Bagi pengendara motor yang pernah melalui jalan sudirman pasti tidak asing dengan kolong jembatan semanggi di depan plaza semanggi. Karena hanya jika kita masuk jalur lambat saja, kita dapat melewati jalan tersebut. Sebelumnya saya perhatikan jalan tersebut berkali-kali rusak dan berkali-kali itu pula diperbaiki dengan diaspal kembali. Tetapi naasnya setiap kali hujan, aspal yang telah dibenamkan ke jalan tersebut terkelupas dan hanyut bersama air. Fenomena ini yang membuat kita berpikir, mengapa hal tersebut terjadi berulang-ulang, (mungkin sudah dari jaman orde lama yah?) Bukankah menurut peribahasa keledai tidak terjatuh dua kali di lobang yang sama? Bukan bermaksud menyamakan manusia dengan keledai, akan tetapi saya hanya tidak habis pikir jika ada orang yang tidak mau belajar dari pengalaman.
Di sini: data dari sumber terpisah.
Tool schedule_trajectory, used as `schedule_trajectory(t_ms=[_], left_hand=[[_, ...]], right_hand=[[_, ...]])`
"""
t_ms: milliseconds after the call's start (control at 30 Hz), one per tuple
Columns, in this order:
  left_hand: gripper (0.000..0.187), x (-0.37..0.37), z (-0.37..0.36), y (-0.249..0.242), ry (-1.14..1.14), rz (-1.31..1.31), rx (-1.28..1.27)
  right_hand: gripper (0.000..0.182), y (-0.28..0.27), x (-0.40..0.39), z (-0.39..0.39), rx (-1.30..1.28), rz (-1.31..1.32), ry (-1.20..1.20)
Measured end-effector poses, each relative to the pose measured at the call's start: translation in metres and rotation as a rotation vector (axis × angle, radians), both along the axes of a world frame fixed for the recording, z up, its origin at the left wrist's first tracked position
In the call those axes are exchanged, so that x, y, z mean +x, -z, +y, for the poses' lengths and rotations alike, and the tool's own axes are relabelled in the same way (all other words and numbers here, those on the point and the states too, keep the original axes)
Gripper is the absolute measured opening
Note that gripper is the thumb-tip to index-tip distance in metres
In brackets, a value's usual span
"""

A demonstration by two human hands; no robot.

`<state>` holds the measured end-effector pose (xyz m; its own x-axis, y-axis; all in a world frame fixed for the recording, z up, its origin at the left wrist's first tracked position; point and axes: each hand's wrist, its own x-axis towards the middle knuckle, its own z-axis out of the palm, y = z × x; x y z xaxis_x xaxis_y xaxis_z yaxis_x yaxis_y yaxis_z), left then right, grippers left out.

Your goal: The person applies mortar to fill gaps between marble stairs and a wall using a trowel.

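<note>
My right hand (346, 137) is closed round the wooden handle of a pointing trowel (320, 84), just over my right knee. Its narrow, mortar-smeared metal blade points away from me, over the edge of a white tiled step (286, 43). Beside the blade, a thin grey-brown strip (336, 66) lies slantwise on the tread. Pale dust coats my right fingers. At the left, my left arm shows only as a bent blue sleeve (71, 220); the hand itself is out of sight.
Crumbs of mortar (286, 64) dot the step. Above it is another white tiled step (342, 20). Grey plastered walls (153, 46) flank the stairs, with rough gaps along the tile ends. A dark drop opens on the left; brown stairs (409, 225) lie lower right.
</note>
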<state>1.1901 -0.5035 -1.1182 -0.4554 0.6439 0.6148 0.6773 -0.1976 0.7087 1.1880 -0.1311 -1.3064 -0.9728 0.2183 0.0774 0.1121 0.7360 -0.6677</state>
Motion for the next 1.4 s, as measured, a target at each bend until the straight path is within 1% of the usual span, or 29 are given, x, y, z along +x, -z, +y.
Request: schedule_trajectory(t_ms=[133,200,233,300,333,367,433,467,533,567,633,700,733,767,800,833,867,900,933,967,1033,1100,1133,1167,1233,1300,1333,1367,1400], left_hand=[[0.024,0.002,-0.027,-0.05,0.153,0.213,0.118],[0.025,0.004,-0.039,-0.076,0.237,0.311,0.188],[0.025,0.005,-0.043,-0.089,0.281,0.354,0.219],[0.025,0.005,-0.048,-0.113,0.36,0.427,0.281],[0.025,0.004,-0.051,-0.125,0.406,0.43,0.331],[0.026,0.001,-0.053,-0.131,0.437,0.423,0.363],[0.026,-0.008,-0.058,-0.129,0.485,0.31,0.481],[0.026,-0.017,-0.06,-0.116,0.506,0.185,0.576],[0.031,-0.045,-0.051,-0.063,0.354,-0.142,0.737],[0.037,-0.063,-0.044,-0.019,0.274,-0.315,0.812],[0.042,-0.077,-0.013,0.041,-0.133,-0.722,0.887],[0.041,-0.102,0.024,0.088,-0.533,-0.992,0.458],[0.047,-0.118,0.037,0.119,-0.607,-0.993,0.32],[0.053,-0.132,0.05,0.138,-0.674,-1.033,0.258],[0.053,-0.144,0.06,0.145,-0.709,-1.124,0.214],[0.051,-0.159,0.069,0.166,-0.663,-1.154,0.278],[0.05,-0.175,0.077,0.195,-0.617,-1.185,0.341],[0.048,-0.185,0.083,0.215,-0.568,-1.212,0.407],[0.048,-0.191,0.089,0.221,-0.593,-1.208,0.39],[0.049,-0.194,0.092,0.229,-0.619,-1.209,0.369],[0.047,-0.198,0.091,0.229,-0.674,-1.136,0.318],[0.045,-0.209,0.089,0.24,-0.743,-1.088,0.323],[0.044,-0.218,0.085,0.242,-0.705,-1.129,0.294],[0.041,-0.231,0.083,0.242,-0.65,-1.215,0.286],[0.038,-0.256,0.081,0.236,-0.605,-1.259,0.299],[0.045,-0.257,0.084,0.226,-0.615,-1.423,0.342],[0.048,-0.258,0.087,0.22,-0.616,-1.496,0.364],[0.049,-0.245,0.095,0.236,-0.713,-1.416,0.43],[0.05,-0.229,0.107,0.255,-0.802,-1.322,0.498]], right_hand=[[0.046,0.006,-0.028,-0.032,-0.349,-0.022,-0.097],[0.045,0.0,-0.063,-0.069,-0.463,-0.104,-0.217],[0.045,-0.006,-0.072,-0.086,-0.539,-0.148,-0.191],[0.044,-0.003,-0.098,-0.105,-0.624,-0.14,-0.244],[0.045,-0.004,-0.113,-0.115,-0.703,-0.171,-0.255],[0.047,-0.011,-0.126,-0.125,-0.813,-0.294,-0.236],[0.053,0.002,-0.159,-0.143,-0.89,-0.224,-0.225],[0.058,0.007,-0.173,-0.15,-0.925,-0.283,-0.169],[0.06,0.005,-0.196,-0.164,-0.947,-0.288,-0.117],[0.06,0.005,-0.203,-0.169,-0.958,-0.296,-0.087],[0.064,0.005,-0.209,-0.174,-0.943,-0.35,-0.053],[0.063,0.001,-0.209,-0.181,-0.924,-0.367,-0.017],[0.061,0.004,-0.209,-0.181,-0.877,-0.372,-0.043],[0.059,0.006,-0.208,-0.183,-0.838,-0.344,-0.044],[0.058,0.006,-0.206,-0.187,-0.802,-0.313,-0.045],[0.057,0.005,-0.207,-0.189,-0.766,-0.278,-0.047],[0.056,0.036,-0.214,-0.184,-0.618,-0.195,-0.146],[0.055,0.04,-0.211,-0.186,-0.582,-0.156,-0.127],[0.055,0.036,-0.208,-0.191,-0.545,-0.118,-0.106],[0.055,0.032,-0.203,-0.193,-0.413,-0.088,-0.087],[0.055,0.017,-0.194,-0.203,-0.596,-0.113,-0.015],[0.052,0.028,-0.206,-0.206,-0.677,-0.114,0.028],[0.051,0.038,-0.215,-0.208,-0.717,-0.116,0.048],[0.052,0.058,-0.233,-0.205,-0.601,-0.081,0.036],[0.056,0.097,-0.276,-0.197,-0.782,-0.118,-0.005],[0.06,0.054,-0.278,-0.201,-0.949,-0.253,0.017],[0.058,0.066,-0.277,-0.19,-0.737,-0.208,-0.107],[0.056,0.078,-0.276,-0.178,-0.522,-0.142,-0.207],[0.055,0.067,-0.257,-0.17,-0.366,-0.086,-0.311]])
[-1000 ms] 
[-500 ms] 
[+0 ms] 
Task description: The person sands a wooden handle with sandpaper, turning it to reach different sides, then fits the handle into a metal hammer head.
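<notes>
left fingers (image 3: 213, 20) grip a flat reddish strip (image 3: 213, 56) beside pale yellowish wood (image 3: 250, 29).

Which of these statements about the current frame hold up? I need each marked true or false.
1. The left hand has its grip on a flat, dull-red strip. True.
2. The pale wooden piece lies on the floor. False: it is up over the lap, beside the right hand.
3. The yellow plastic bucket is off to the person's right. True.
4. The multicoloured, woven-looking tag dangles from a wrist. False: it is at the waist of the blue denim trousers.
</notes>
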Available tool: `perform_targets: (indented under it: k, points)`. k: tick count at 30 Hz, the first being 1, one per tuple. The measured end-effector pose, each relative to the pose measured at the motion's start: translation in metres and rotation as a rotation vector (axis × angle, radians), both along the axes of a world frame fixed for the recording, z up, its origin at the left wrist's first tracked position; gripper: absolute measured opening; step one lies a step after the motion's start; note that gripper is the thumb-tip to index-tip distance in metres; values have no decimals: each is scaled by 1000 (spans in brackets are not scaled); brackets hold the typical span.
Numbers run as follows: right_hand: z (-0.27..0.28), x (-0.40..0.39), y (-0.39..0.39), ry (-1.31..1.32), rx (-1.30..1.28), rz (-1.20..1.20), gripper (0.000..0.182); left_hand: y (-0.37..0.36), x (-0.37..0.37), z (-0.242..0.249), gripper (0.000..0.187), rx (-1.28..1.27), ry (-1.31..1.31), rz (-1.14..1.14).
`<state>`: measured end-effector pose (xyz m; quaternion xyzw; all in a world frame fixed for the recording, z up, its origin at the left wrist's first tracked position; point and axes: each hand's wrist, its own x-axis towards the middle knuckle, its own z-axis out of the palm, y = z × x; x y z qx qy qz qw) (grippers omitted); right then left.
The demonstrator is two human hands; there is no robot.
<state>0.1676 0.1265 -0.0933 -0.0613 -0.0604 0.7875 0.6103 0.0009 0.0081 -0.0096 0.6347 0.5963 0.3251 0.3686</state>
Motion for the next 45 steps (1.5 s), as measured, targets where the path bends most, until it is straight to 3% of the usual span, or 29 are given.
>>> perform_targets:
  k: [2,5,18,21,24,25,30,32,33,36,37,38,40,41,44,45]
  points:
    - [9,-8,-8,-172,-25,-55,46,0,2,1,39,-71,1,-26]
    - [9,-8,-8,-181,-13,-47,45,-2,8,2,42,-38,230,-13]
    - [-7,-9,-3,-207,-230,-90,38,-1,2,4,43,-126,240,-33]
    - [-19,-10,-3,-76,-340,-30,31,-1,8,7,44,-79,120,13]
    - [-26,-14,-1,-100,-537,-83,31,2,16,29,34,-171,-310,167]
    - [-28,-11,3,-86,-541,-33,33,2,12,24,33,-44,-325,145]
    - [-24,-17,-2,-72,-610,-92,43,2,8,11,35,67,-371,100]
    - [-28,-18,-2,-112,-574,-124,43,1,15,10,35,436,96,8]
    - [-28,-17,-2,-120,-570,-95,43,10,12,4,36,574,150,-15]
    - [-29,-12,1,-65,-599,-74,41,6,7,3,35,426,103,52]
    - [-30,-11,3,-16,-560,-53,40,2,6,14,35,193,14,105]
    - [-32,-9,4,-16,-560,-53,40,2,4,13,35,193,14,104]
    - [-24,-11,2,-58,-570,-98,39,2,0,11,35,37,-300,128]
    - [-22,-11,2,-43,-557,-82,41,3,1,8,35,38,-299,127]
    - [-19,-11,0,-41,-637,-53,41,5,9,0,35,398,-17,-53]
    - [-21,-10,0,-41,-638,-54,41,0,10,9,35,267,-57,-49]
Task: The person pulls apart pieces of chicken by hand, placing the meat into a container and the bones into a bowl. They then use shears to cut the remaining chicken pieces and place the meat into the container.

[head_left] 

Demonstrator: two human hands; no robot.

Menurut analisa saya (IMHO), gorong2 di sekitar jalan tersebut terlalu kecil dan tidak mampu menampung debit air hujan yang terlalu banyak. Sehingga air terus menerus menggenang, bahkan sampai setengah hari. Setelah bertahun-tahun terjadi demikian, kini tampaknya pengelola jalan tersebut lebih kreatif, yaitu dengan mengganti aspal dengan jalan yang terbuat dari beton. Hal ini mungkin berhasil meningkatkan ketahanan jalan terhadap air hujan. Tapi apakah air tidak akan menggenang lagi? Kita lihat saja nanti.